- **Directions**
Retype the listing exactly, so that the copy matches it line for line.

- **Input data**
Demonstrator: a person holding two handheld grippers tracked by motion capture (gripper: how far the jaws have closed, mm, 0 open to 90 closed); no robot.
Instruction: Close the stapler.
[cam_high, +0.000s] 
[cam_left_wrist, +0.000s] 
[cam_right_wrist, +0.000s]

- **Reply to the task**
Demonstrator: a person holding two handheld grippers tracked by motion capture (gripper: how far the jaws have closed, mm, 0 open to 90 closed); no robot.
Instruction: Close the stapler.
[cam_high, +0.000s] 
[cam_left_wrist, +0.000s] 
[cam_right_wrist, +0.000s]

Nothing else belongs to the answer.